We already have a centrist party. It's called the Democrats. Obama's Democrats are to the right of Richard Nixon on most domestic economic issues. If Democrats had not joined Republicans in financial deregulation, we never would have had the economic collapse of 2008.
Contrary to the claims of Friedman, Peterson, and Walker, what ails America is not the long term budget projections of Social Security or even Medicare, but the continuing knock-on effects of the financial collapse of 2007-2008. The weakness of the housing sector, combined with lagging wages and persistently high unemployment, is leading to a prolonged period of deflation. More fiscal austerity would only make things worse.
If you want to balance Social Security's books long term, the solution is to increase wages -- the source of payroll taxes. Had wages increased with the economy's productivity for the 30 years after 1979 as they had for the 30 years before, Social Security would be in surplus forever. Alternatively, raise the ceiling on which payroll taxes are levied. Social Security has nothing whatever to do with the current economic crisis. And if you want to fix Medicare, fix the rest of the health system, which is the world's most inefficient because of the dominance of commercial interests.
A secretive independent party financed by hedge fund and private equity plutocrats is not only a blight on the democratic process. It could end up being a dangerous wild card in a momentous election.
If Rick Santorum is the Republican nominee, it's reasonable to expect an Obama win, maybe even by a landslide. Santorum is just too far to the right of most Americans. But if a Wall Street financed independent is on the ballot, running as a conservative on fiscal issues and a moderate on social issues, there's no telling how the election might play out. Such a candidate might draw off Republican votes -- or could attract independents who would otherwise back Obama.

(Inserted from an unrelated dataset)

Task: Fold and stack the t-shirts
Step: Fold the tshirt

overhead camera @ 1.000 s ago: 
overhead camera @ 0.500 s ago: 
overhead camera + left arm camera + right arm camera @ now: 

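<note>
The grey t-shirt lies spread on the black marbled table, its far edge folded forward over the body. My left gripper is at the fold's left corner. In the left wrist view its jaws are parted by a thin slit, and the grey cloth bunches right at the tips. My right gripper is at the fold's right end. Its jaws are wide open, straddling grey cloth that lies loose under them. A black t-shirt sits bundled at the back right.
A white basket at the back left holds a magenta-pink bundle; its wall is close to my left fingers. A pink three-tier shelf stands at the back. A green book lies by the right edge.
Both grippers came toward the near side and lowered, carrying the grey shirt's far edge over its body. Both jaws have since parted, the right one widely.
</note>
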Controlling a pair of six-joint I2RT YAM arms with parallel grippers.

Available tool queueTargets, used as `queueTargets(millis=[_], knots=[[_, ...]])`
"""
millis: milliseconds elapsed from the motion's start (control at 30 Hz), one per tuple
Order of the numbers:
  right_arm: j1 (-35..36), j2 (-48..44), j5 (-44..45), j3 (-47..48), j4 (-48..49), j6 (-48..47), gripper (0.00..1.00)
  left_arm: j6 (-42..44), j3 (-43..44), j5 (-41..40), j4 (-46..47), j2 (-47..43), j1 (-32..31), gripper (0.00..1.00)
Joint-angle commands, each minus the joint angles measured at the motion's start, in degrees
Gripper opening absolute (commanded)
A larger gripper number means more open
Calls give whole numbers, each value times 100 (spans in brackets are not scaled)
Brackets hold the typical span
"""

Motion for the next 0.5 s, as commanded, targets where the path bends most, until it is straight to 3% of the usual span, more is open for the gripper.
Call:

Ross Perot, the last fiscal conservative to run as a pseudo-populist, was running first for several weeks in the spring of 1992. And he was a lot weirder personally than David Walker. As things worked out, the Perot vote helped Bill Clinton, but it could have gone the other way. In 2000, of course, Nader helped throw the election to George W. Bush.
As the Friedman column suggests, a lot of the pundit class laps up this "radical-center" malarkey. The Washington Post editorial page has been an ongoing commercial for fiscal austerity, and Walker has generally gotten a very respectful press. It was the influence of the deficit hawks that pushed Obama into appointing the late and little-lamented Bowles Simpson commission, which in turn compelled the president to waste nearly a year obsessing about budget balance when he should have stayed focused on recovery.

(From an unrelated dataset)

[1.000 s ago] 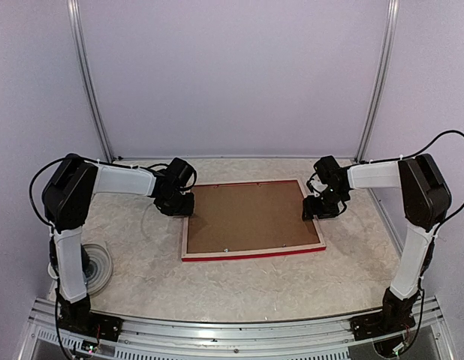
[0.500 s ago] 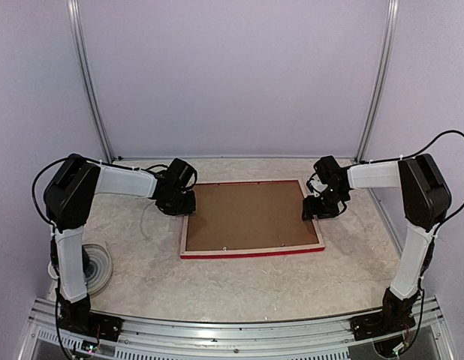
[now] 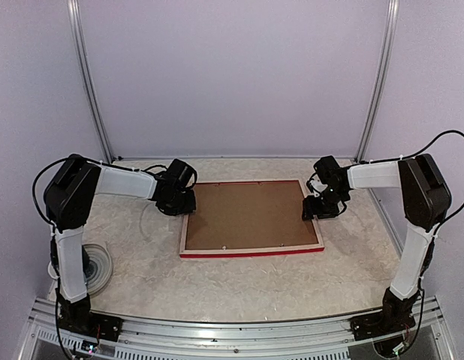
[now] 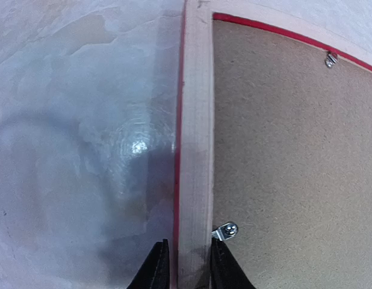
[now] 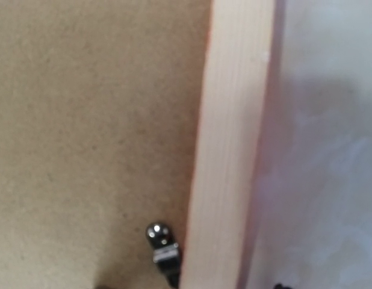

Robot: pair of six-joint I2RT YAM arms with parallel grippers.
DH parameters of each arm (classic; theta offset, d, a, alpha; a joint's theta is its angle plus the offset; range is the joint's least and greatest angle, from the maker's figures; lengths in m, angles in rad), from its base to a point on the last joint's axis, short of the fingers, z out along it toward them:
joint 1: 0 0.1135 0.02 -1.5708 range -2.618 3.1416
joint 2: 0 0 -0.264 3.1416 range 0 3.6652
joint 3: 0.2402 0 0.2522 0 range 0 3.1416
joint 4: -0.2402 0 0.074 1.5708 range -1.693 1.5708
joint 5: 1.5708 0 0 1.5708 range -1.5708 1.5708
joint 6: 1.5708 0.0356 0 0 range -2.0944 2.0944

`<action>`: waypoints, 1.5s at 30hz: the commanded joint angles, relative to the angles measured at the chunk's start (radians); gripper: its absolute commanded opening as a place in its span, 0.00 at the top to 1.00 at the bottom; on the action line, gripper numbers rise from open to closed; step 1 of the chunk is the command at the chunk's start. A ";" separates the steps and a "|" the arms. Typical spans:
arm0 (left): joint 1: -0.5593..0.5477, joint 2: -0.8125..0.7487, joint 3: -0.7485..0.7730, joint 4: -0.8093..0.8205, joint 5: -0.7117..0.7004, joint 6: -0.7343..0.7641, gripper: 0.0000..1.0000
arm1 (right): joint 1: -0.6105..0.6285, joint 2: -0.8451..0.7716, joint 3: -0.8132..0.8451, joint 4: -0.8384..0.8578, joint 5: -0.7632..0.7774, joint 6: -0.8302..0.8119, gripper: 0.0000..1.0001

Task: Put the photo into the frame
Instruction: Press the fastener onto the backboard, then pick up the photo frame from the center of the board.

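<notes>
The frame lies face down on the table, pale wood back up, red showing along its edges. A brown backing board fills its opening. The photo is hidden. My left gripper stands over the frame's left rail; its two black fingers sit tight on either side of that rail, next to a small metal clip. My right gripper is over the right rail. Only the dark ends of its fingertips show, one on each side of the rail.
A round clear plastic object lies by the left arm's base. More metal clips sit on the board. Pale walls and upright rails close in the table's back and sides.
The frame's near edge has settled slightly lower and flatter, and the frame shifted a little. My left gripper moved slightly back along the left rail. The right arm has not moved.
</notes>
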 commanded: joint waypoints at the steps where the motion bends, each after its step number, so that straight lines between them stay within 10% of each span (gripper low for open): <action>1: 0.013 -0.032 -0.029 0.011 -0.035 -0.043 0.67 | 0.009 -0.008 -0.014 0.002 -0.003 -0.002 0.39; 14: -0.051 -0.230 -0.028 0.074 -0.100 0.012 0.25 | 0.009 -0.040 -0.020 0.000 0.005 0.003 0.37; 22: -0.127 -0.300 -0.036 0.061 -0.162 0.099 0.02 | 0.009 -0.096 -0.031 -0.004 0.035 0.010 0.20; 37: -0.322 -0.443 -0.217 0.393 -0.218 0.552 0.01 | 0.009 -0.322 -0.159 0.045 0.205 0.094 0.01; 45: -0.344 -0.372 -0.113 0.274 0.055 0.698 0.01 | 0.007 -0.537 -0.284 0.144 0.318 0.087 0.01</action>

Austerity, as we see in Europe, is absolutely the wrong economic policy. It feeds on itself, driving the economy deeper into a hole. As GDP sags, wages and tax receipts sag with it, making budget balance a vanishing mirage. The more you cut the deficit, the more the economy falters, and the cycle repeats.
The combination of bad economic advice, a ballot slot bought and paid for by secretive private equity and hedge fund players, and a candidate who became a media figure courtesy of Peter G. Peterson, epitomizes everything messed up about our politics. How fitting that Tom Friedman should be its tribune.
Robert Kuttner is co-editor of The American Prospect and a senior fellow at Demos. His latest book is A Presidency in Peril.
A previous version of this post misstated the name of the Government Accountability Office. This has since been corrected.